Here at the Law Office of Vincent Miletti, Esq. and the home of the #UnusuallyMotivated movement, we take pride as a resilient and dependable legal services firm, providing such services in both a traditional and online, web-based environment. With mastered specialization in areas such as Employment and Labor Law, Intellectual Property (IP) (trademark, copyright, patent), Entertainment Law, and e-Commerce (Supply Chain, Distribution, Fulfillment, Standard Legal & Regulatory), we provide a range of legal services including, but not limited to traditional legal representation (litigation, mediation, arbitration, opinion letters and advisory), non-litigated business legal representation and legal counsel, and unique, online legal services such as smart forms, mobile training, legal marketing and development.
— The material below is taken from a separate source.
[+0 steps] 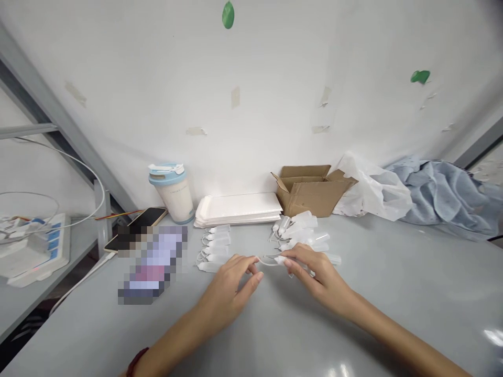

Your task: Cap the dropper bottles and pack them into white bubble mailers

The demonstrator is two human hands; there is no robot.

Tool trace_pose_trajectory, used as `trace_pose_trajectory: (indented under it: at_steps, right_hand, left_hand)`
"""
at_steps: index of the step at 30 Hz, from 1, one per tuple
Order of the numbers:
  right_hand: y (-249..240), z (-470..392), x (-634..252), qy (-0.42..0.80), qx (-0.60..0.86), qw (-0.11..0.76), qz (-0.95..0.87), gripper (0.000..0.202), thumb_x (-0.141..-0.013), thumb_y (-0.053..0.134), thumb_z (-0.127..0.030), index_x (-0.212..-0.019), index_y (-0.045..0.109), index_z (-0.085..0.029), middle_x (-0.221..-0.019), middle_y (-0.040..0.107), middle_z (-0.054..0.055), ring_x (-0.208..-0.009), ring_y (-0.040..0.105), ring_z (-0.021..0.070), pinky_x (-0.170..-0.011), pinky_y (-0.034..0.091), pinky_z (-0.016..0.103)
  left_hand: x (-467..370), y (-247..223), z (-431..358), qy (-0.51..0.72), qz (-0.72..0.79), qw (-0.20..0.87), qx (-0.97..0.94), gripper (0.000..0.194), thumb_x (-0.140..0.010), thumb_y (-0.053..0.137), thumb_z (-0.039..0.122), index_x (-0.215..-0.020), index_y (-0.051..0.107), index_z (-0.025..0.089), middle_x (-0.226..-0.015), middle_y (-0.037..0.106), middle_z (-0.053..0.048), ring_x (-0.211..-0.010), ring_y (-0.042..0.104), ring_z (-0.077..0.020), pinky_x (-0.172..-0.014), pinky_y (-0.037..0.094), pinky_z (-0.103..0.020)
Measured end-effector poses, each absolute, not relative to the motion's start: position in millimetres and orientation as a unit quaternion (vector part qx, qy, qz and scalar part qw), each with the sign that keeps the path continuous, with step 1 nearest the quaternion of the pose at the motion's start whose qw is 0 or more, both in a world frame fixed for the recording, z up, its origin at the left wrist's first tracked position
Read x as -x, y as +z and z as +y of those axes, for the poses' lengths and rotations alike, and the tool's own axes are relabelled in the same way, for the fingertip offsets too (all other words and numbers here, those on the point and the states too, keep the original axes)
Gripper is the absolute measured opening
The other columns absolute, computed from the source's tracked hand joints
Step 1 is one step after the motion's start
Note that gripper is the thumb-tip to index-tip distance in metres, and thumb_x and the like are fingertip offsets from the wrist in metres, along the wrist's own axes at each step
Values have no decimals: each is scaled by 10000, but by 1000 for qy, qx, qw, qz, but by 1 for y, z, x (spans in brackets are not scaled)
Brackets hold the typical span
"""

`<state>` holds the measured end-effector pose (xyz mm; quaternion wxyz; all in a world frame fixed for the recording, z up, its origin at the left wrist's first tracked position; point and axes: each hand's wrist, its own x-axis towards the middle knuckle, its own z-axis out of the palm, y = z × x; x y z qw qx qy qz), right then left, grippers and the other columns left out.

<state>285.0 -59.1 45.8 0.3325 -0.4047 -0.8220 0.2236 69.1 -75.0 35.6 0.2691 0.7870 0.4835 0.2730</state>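
My right hand (314,269) pinches a small white bottle (280,259) by its cap end, and a thin metal tip points left from it. A thin white tube (268,264) curves from this bottle toward my left hand (236,283). The tube's end is at the left index fingertip, with the thumb held apart from it. Behind my right hand lies a loose pile of translucent bottles (298,226). To the left, several similar bottles (217,239) with looped tubes lie in a column, the nearest one close to my left hand.
Flat white boxes (239,207) and an open cardboard box (314,196) stand by the wall. A lidded cup (175,196), a dark phone (147,220) and a pixelated device (157,264) are left. A plastic bag (373,191) and blue cloth (444,193) lie right.
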Motion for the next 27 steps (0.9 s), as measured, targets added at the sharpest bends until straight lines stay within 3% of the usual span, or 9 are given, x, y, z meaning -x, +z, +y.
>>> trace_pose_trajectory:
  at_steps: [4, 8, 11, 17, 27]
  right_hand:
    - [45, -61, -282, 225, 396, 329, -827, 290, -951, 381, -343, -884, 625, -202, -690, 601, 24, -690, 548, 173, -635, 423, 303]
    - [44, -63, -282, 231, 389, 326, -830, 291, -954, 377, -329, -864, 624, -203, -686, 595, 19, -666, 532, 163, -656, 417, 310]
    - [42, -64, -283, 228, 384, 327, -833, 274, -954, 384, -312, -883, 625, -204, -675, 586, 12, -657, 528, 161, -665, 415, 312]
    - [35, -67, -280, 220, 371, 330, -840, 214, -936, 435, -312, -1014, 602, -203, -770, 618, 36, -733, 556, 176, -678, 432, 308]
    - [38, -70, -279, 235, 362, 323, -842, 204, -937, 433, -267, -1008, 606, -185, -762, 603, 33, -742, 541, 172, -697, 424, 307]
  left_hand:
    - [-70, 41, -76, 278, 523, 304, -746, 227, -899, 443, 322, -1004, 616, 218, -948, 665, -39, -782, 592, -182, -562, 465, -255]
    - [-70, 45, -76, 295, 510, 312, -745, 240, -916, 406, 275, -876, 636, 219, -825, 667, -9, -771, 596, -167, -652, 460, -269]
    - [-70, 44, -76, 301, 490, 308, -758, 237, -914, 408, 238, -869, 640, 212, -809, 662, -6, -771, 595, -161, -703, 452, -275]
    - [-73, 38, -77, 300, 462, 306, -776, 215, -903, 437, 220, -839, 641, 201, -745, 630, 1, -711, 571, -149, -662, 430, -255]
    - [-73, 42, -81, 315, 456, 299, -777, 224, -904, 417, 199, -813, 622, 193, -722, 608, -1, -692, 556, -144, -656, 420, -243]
Still, here at Miletti Law®, we feel obligated to enlighten, educate, and create awareness, free of charge, about how these issues and many others affect our unusually motivated® readers and/or their businesses. Accordingly, to achieve this goal, we have committed ourselves to creating authoritative, trustworthy, & distinctive content. Usually, this content is featured as videos posted on our YouTube Channel https://www.youtube.com/channel/UCtvUryqkkMAJLwrLu2BBt6w and blogs that are published on our website WWW.MILETTILAW.COM. With that, the ball is in your court and you have an effortless obligation to subscribe to the channel and sign up for the Newsletter on the website, which encompasses the best way to ensure that you stay in the loop and feel the positive impact of the knowledge bombs that we drop here!
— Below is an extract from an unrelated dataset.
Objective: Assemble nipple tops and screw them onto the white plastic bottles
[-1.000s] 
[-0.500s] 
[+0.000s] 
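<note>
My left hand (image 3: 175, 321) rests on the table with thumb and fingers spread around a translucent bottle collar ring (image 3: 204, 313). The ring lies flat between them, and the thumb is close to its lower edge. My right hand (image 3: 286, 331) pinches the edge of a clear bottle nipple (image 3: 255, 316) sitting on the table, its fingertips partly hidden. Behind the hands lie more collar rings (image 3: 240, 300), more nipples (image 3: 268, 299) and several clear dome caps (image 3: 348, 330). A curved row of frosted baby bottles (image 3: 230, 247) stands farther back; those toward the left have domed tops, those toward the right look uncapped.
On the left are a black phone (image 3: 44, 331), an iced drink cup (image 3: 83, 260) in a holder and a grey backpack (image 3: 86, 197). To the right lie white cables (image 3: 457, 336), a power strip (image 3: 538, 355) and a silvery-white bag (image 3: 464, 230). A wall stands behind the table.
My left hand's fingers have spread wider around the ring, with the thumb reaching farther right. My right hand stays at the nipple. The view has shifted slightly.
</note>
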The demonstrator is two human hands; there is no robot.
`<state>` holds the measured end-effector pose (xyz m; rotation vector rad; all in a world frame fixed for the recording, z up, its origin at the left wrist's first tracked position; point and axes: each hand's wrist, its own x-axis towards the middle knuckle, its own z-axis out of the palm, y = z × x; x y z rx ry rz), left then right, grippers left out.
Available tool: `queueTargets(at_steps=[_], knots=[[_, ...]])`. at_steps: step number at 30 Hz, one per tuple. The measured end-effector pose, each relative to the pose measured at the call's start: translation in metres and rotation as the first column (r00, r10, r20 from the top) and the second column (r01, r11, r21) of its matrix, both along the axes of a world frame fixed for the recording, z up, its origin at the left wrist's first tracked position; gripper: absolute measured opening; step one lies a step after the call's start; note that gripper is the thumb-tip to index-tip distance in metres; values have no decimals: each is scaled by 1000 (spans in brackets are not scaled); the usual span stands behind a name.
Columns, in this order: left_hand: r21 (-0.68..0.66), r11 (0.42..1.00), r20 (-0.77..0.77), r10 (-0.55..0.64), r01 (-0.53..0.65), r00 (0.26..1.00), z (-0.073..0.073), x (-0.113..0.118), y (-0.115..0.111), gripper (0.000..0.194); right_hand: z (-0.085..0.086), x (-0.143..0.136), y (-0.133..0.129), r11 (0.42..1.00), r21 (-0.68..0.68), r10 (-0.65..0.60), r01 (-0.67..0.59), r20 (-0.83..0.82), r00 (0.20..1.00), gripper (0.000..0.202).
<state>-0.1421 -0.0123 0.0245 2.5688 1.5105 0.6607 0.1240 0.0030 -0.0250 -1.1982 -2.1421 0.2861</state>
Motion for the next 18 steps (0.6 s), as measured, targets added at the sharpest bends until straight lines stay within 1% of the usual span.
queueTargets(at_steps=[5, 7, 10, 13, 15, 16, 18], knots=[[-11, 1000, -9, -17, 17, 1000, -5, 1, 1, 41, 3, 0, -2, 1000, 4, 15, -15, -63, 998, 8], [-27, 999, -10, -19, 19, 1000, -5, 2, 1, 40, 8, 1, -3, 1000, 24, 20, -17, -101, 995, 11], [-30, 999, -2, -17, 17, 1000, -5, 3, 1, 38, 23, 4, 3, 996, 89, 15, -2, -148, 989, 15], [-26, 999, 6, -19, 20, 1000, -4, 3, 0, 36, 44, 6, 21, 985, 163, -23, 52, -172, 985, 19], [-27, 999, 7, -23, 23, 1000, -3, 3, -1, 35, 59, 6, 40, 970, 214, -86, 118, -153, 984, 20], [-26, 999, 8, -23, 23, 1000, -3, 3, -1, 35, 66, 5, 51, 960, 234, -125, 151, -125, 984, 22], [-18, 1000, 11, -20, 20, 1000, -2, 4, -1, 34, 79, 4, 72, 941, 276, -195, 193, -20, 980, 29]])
As the authoritative force in Employment Law, it only seemed right to introduce one of the many upcoming series in which we introduce a variety of topics that looks to educate and deliver in a manner that only Miletti Law® can. To that end, this blog is Part VII of our short series on “Key Legal and Drafting Issues for Non-solicitation Covenants/Agreements.” In Part VI, we hammered on “Including Reasonable Time Limits” as another key consideration when drafting employee non-solicitation agreements. Regarding this consideration, we mentioned that restrictive covenants (whether employee non-solicitation agreements or client/customer non-solicitation agreements) must be reasonable in time. Another thing we noted is that ideally, a company/business is able, through a reasonable time limitation, to rebuild its customer relations that the departing employee had with its clients. Generally speaking, both employee and client/customer non-solicitation periods tend to last from six to twenty-four months. However, past research from publicly filed executive employment agreements, such as one from the Practical Guidance searchable database called Market Standards–Employment Agreements, has shown that the most prevalent time limitation for both employee and client/customer non-solicitation agreements is one year.
To continue this discussion, we have hammered on “Defining Confidential Information” as the third key consideration for every employer when drafting client/customer non-solicitation agreements.
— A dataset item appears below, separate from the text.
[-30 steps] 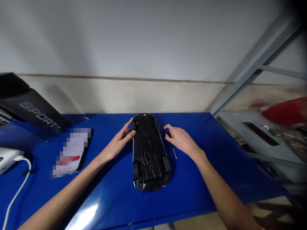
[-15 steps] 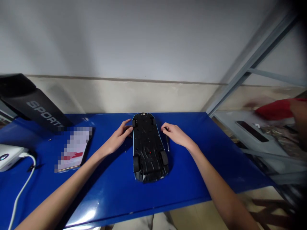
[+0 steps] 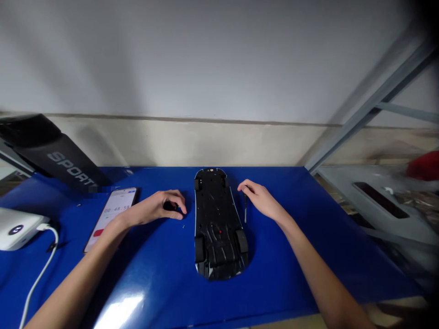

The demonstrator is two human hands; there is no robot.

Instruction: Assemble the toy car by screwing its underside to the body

Defining Confidential Information
In our blog titled “The 5 Key Clauses For Every Confidentiality Agreement” and accessible through https://milettilaw.com/blog/f/the-5-key-clauses-for-every-confidentiality-agreement, we mentioned that in layman’s terms, a confidentiality agreement is a pact, usually written, that parties sign on to protect the integrity, privacy, or secrecy of any information shared or matters being discussed and agreed upon. We also asserted that some of the information that may be considered confidential information includes, but is not limited to, a company’s financial records, customer information, business deals or investments with other partners, employee records, and payrolls.
This goes without saying that every employer has the legitimate interest to protect such information at all costs and make sure that the other party doesn’t use it without your approval or outright steal it. One thing to note is that most jurisdictions do not consider publicly available information or general knowledge about clients/customers or the business that was acquired by the employee during their employment to be regarded as confidential information. Therefore, as a best practice, anything that is constituted as confidential information should be carefully and exhaustively defined in every client/customer non-solicitation agreement.
For instance, a client/customer non-solicitation agreement that categorically defines confidential information may be something like “It is recognizable and agreeable that the Employee, following his or her employment with the Company, will be provided confidential information, such as records of clients for the Company. However, since such information would provide the Employee the ability to cause irreparable harm to the Company and have an unfair competitive advantage, the parties recognize that the restrictions on the Employee’s post-employment conduct are necessary and reasonable. Accordingly, this confidential information includes, but is not limited to, knowledge of client challenges, needs, strategies, decision-makers, preferences, current products, and any and all other non-publicly accessible and available information about the clients of the Company and learned by virtue of employment and the position of the Employee in the Company.”
In Part VIII of this series, we shall move the discussion forward by hammering on “Defining the Protectable Interest with regards to the Employer’s Confidential Information and Client/Customer Goodwill,” as the fourth consideration that every employer must consider when drafting valid client/customer non-solicitation agreements that would be deemed both reasonable and enforceable under the law.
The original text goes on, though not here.